/timbral_models

Python scripts for modelling timbral attributes

Primary LanguagePythonApache License 2.0Apache-2.0

AudioCommons Timbral Models

This project contains Python scripts developed for extracting timbral attributes of audio files.

More detailed explanations of how the models function can be found in Deliverable D5.2: First prototype of timbral characterisation tools for semantically annotating non-musical content, available: http://www.audiocommons.org/materials/

Installing the package

The timbral_models package can be installed using the pip command. This will handle all dependencies.

pip install timbral_models

Note that during test installing the package with only basic python installed, an error occurred when installing dependencies. This can be overcome by first installing numpy, followed by timbral_models.

pip install numpy
pip install timbral_models

Dependencies

If the code is to be installed using a method other than pip, dependencies will need to be installed. The timbral models rely on several other easily accessible python packages: numpy, soundfile, librosa, and scipy. These are all easily installed using the pip install command. e.g.

$ pip install numpy
$ pip install soundfile
$ pip install librosa
$ pip install scipy

Using the models

The models are written as a package which can be imported into a Python script. Within the package are six methods that predict the brightness, depth, hardness, metallic-nature, reverb, and roughness of an audio file. These are named timbral_xxx(fname), where xxx represents the timbral model.

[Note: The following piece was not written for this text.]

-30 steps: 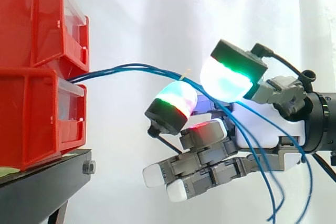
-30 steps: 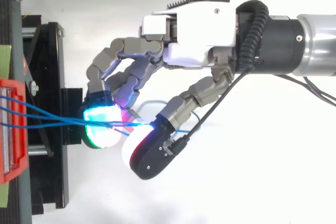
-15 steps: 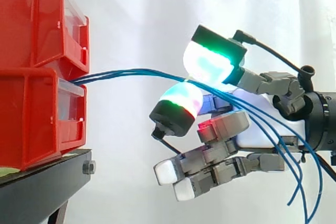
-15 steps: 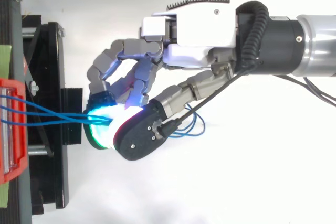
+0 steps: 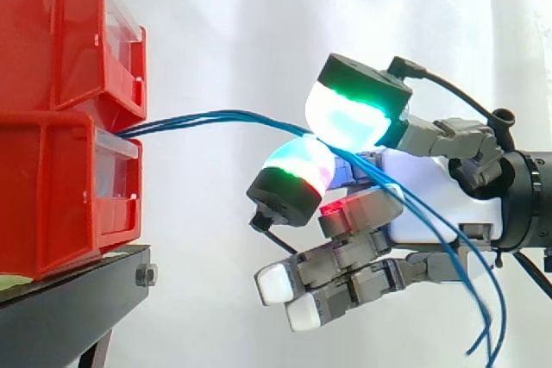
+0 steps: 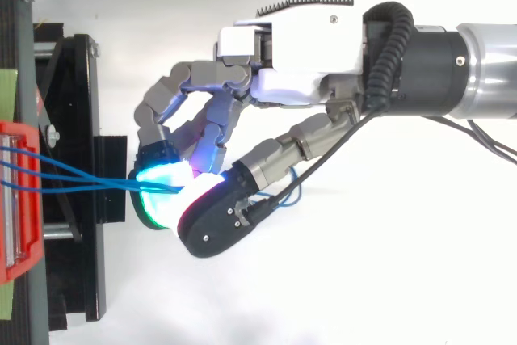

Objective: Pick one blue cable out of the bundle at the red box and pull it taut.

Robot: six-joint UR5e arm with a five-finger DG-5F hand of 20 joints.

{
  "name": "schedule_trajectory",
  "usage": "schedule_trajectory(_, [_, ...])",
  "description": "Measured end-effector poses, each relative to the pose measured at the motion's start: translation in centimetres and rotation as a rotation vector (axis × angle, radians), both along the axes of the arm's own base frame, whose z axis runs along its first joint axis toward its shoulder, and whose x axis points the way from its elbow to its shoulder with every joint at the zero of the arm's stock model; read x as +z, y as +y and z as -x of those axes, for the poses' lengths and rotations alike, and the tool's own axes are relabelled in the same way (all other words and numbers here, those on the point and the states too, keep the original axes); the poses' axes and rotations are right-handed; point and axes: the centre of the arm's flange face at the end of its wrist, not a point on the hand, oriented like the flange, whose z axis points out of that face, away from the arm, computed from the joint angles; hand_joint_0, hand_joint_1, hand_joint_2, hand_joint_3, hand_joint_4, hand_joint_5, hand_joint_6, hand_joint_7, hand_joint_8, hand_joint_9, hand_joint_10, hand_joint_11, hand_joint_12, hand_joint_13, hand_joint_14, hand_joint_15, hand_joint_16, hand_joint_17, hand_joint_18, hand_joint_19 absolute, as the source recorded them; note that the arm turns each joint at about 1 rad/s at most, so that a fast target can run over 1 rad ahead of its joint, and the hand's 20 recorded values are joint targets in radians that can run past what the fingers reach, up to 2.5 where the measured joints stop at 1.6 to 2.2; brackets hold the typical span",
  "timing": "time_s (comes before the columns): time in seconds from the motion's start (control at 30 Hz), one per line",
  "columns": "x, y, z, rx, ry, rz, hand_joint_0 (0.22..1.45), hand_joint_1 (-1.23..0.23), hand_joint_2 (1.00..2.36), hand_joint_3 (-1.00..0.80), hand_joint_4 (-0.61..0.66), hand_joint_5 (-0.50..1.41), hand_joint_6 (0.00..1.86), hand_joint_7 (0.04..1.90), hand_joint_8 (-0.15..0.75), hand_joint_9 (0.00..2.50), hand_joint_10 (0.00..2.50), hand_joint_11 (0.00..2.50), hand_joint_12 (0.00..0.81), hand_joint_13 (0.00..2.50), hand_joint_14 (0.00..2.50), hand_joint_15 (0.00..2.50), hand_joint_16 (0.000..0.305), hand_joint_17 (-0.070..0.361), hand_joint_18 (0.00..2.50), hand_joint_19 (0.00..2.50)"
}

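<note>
Blue cables (image 5: pixel 216 115) come out at the front of the lower red box (image 5: pixel 60 196), left side, above the black stand (image 5: pixel 69 299). They run rightward in a shallow arc, not straight. Hand (image 5: pixel 431 204) comes in from the right, level with them. Two glowing pads (image 5: pixel 345 114) are pressed together on the blue cables, pinching the bundle; the other fingers are curled below, holding nothing. Past the pinch the strands droop loose across the palm, ends hanging at lower right. White curtain (image 5: pixel 259 23) behind.
</note>
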Motion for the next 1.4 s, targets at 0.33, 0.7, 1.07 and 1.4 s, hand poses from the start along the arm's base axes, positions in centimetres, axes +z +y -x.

To calculate the timbral attribute, give the method a string of the file name. The method will then read in the audio file internally and return the timbral characteristic, as described below.

Model output

The hardness, depth, and brightness models predict subjective ratings of their respective attributes. Each model returns a float. These models were trained on subjective ratings ranging from 0 to 100, but can extend beyond this range.

The metalic-nature model returns the probability of an audio file sounding metallic as a float ranging from 0.0 to 1.0.

The roughness model returns a float representing the roughness of the audio file. The minimum roughness value is 0.0, but there is no upper limit on the maximum roughness value.

The reverb model returns an approximation of the RT60 of an audio file in milliseconds. If the algorithm cannot estimate an RT60, 0 is returned.

Example usage

from timbral_models import timbral_brightness 

# generic file location
fname = '/Users/User/Music/AudioFileToTest.wav'

# calculate brightness
brightness = timbral_brightness(fname) 

Version History

This section documents the version history of the timbral models. To download a specific version of the model that relate to a specific deliverable, please check this section and download the most recent version from that date.

2017/09/05 - Version 0.1 of timbral models, relates to Audio Commons Deliverable D5.3. This version of the repository relates to the software version 0.1 on PyPI.

2017/04/27 - Version 0.0 of the timbral models, relates to Audio Commons Deliverable D5.2.